The Quintet opened with Adieu Les Complexes’ opening track – Hold (‘Moon’). In live performance its arrangement serves to introduce the instrumentalists sequentially. Hold is a wonderful vehicle for cimbalom in its combination role, much like piano, as melody and percussion instrument. At one stage Lukács took the ends of his two strikers and rubbed them on the strings to create some blink-and-you’ll-miss-it fleeting yet telling sonic variations. The magic is so often a combination of the visual and the musical in live performance. Clearly the night was unlikely to be a night of album replication. Hoppá became an audience participation song in ways that built on and outstripped the studio version with her cuing the audience to interject “Hoppá!”

Over the course of the set, she rarely left the new, non-Adieu Les Complexes repertoire. When she did it was spellbinding too. The Quintet delivered what might be called a mini-suite lifted from her Sándor Weöres-inspired album Psyché (2005). It consisted of Akrostichon, Minutes volantes III and Egy lovász fihoz. The last segment included a rip-roaring cimbalom solo. While the literary qualities of Weöres’ words about, she announced, the “life of a Hungarian woman”, were lost on me – his pieces appear in any number of Hungarian folk acts’ repertoire – the musicianship could not fail to deliver.

It was a case of trusting to feeling and instinct even though the literal truth soared and roared over one’s head. (As she announced in English, when introducing to Sometimes I’m Happy, “Emotion is international.”) Physically, she used her hands to chop and cut the air as she sang the Psyché song suite. And, after all, musical theatre at a venue such as the Royal Opera House is hardly going to go amiss. Like much of her performance the suite switched tempo and mood – soft and gentle to full-throated – with turn-on-a-forint timing and dexterity.

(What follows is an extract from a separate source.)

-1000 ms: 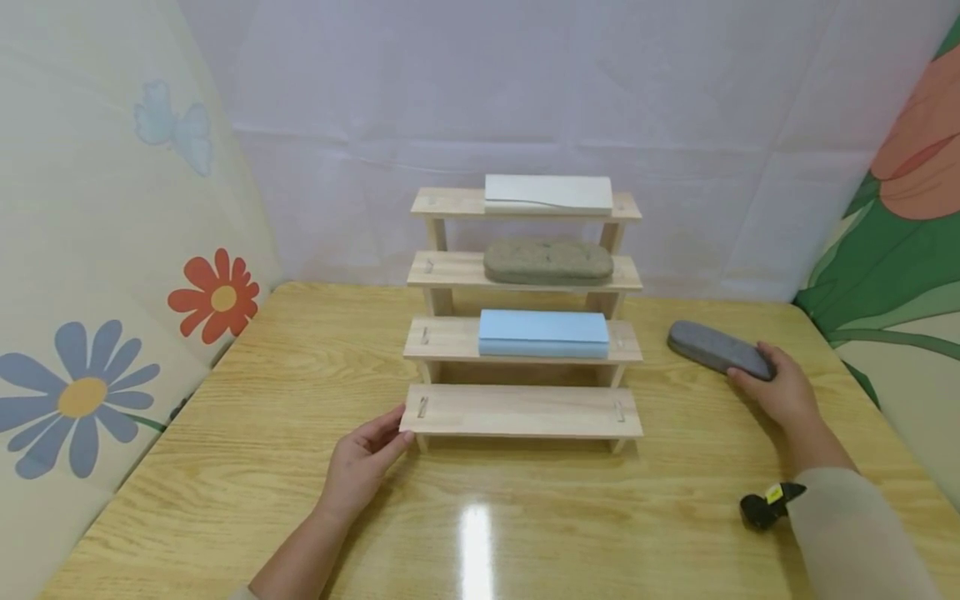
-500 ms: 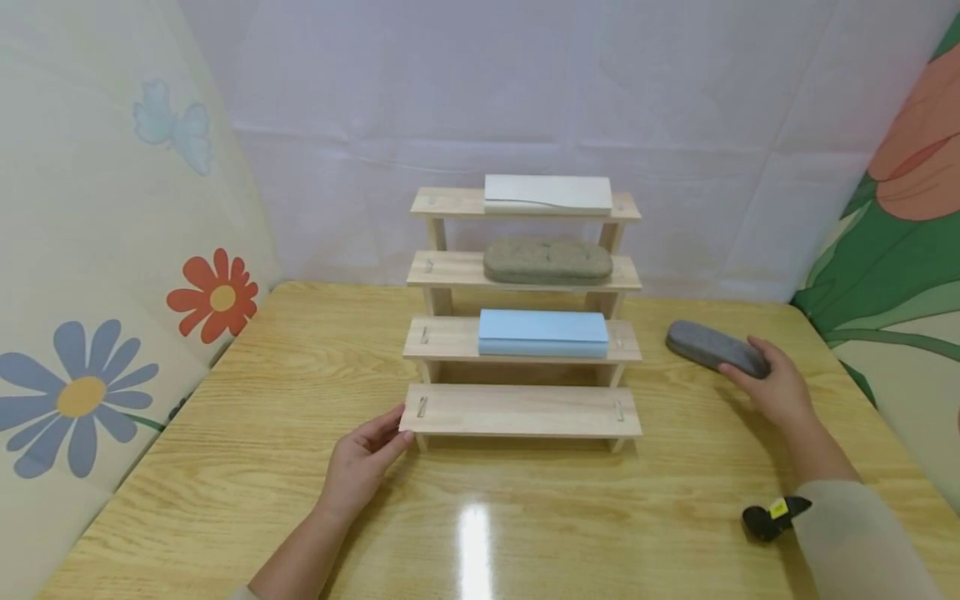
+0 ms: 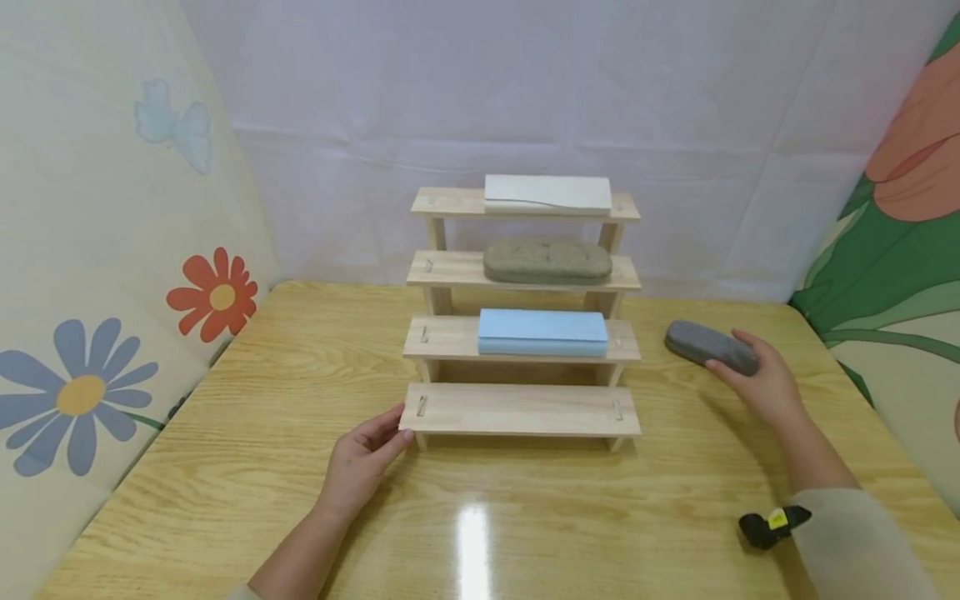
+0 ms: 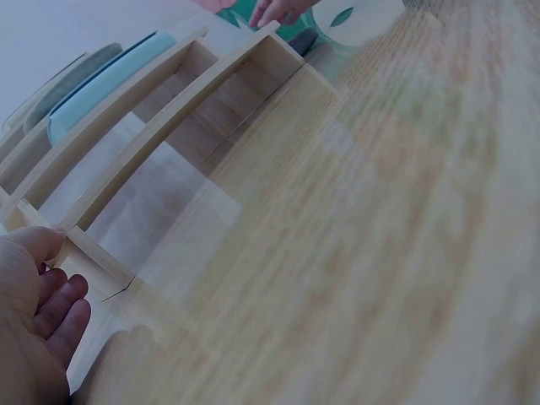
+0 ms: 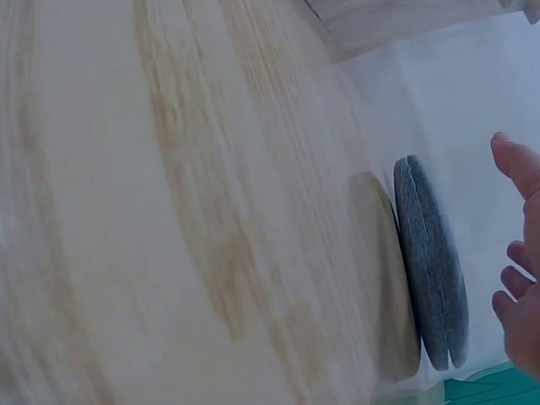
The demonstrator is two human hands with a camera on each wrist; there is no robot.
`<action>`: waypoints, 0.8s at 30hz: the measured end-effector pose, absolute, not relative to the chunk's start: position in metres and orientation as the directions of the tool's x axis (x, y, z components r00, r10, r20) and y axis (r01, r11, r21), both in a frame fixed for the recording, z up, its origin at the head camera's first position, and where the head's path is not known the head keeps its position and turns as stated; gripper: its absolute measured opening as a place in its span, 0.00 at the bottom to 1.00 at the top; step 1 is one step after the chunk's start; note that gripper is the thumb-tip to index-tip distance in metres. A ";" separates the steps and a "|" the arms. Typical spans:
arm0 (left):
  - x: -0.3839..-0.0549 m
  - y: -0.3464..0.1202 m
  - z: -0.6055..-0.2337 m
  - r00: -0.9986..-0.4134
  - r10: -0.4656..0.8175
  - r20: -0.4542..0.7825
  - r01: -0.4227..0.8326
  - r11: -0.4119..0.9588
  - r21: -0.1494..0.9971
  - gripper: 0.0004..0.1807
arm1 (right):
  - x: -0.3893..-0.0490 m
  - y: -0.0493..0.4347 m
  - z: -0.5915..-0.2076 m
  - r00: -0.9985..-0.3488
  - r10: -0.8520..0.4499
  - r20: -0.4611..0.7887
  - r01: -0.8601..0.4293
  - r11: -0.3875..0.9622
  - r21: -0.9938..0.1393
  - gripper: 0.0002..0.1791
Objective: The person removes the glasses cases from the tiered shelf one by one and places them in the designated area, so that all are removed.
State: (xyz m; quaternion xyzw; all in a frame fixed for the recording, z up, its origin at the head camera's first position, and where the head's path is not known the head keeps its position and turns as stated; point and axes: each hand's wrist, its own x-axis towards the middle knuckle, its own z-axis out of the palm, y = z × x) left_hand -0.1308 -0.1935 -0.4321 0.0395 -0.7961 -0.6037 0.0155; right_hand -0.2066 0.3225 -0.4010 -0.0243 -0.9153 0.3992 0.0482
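A tiered wooden display stand (image 3: 517, 410) is on the table, its lowest shelf bare. My left hand (image 3: 360, 467) pinches the left end of that shelf; in the left wrist view the thumb (image 4: 42, 243) presses the shelf's corner. To the right of the stand lies a grey glasses case (image 3: 701, 343). My right hand (image 3: 768, 383) hovers over the case's near end, fingers and thumb spread. In the right wrist view a gap shows between the hand (image 5: 523, 245) and the grey case (image 5: 430, 266).
Higher shelves carry a light blue glasses case (image 3: 542, 333), an olive-green case (image 3: 547, 262) and a white case (image 3: 547, 193). A black wrist camera (image 3: 772, 527) sits by the right sleeve. White cloth (image 3: 525, 83) hangs behind, with flower-printed panels at both sides.
My right hand has moved left along the grey glasses case, towards its middle. The case stays where it was. My left hand has kept its hold on the stand.
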 end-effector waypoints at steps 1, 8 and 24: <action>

The spaces in the suite’s arrangement with its telling ‘unsounded notes’ – rather like a khali or ’empty note’ in Hindustani tabla playing – and instrumental dropouts made for a remarkable ensemble performance. In a similar vein the bagpipe-driven Észoztó nagy szájhód (‘Big Mouth’) ended on an unplayed final note.

Her osmotic retelling of Lover Man started its journey as a Transylvanian folk melody before emerging as folk-jazz. She explained this in the Q&A talk and it was a light-bulb moment that good interviews achieve. It was one of those ‘Now I understand’ illuminations. Áll a kapun (‘My Prince Will Come?’) “about getting a husband – or not” began laconic and barely off lachrymose before hitting higher emotional registers. The Linbury Studio Theatre was one of those sorts of concert. Even the only piece that I had known beforehand, Pey-Dabadi – it’s only onomatopoeia but we like it – from her 2003 Ágról-ágra/Tradition in motion album was transformed. Its melding of Roma vocal rhythmicality in a ‘half-remembered’ Indian bols or rhythmic syllable sense was unerringly expressive and totally impressive. Put it this way: it was like a structure waiting to pounce. A remarkable concert and entrée into a remarkable album: Adieu Les Complexes. The Bea Palya Quintet delivered one of my concert highlights for 2008.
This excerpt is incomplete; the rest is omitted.